→ WORK INSTRUCTIONS
Please transcribe exactly, and only, the lines of the data below between the line holding "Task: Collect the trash" and the line holding "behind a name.", inclusive.

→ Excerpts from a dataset
◆ ◆ ◆ ◆ ◆ ◆ ◆

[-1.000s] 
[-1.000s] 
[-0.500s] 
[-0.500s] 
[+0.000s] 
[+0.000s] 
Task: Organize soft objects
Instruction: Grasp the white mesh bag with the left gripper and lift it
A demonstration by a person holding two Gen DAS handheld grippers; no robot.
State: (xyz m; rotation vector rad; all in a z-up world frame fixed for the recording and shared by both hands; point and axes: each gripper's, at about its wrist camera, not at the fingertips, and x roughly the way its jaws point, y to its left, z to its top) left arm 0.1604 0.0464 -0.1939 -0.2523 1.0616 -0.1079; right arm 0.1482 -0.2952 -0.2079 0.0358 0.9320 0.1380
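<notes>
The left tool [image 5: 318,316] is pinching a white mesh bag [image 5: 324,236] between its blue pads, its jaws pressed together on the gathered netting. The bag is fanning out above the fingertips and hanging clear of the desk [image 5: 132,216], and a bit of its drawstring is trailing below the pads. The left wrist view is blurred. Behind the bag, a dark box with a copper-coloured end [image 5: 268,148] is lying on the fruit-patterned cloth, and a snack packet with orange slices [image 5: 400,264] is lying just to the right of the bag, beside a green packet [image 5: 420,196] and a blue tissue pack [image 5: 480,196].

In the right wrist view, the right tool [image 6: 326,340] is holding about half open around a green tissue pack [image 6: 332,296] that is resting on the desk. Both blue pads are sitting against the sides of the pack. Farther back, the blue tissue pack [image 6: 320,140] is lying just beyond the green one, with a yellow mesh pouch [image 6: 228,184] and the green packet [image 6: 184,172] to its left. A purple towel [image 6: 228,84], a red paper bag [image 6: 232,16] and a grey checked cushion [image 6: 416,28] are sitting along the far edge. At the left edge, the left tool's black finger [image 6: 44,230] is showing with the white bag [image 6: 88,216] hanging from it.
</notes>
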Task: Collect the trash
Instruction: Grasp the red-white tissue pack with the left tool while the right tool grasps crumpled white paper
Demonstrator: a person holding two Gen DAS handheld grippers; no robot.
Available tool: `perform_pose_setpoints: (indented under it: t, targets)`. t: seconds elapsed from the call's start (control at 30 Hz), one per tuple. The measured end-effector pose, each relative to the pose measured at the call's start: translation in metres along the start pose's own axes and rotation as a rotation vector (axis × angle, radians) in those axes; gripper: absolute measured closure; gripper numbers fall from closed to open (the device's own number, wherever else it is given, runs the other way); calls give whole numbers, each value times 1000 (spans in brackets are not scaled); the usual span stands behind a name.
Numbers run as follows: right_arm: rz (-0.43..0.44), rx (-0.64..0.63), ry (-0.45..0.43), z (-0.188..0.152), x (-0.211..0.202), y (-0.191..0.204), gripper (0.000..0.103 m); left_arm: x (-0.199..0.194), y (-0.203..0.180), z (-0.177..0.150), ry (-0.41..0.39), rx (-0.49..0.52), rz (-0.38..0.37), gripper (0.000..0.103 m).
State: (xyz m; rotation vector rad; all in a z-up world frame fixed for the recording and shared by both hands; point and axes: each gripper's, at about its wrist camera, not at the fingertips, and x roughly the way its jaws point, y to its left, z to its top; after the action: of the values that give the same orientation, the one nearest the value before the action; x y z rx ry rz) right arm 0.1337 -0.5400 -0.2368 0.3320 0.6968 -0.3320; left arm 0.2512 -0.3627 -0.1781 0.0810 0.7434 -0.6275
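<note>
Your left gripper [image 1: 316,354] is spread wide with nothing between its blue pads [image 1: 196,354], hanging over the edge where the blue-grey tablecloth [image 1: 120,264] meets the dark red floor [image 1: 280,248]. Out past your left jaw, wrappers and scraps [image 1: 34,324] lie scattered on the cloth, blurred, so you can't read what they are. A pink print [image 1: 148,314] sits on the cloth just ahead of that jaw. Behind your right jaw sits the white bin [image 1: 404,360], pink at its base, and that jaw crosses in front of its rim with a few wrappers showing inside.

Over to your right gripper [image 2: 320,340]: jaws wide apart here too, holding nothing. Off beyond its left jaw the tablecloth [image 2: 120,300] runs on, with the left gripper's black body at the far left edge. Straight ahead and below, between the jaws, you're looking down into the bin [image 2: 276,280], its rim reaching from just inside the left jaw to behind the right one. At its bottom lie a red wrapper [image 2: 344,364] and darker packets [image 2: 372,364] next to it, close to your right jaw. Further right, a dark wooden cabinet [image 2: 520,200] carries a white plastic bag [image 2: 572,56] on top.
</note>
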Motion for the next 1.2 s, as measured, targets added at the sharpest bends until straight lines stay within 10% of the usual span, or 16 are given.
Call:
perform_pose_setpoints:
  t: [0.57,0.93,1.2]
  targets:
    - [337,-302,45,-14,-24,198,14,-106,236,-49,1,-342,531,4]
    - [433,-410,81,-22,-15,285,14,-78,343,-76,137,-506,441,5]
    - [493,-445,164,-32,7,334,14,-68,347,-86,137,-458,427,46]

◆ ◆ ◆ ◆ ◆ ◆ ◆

→ TASK ANSWER
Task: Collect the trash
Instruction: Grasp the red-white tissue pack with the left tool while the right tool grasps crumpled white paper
Demonstrator: a person holding two Gen DAS handheld grippers; no robot.
Available tool: `perform_pose_setpoints: (indented under it: t, targets)`. t: seconds elapsed from the call's start (control at 30 Hz), one per tuple. The measured end-effector pose, each relative to the pose measured at the call's start: translation in metres along the start pose's own axes and rotation as a rotation vector (axis × angle, radians) in those axes; gripper: absolute measured closure; gripper numbers fall from closed to open (the device's own number, wherever else it is given, runs the other way); calls give whole numbers, each value times 1000 (spans in brackets are not scaled); the usual span stands behind a name.

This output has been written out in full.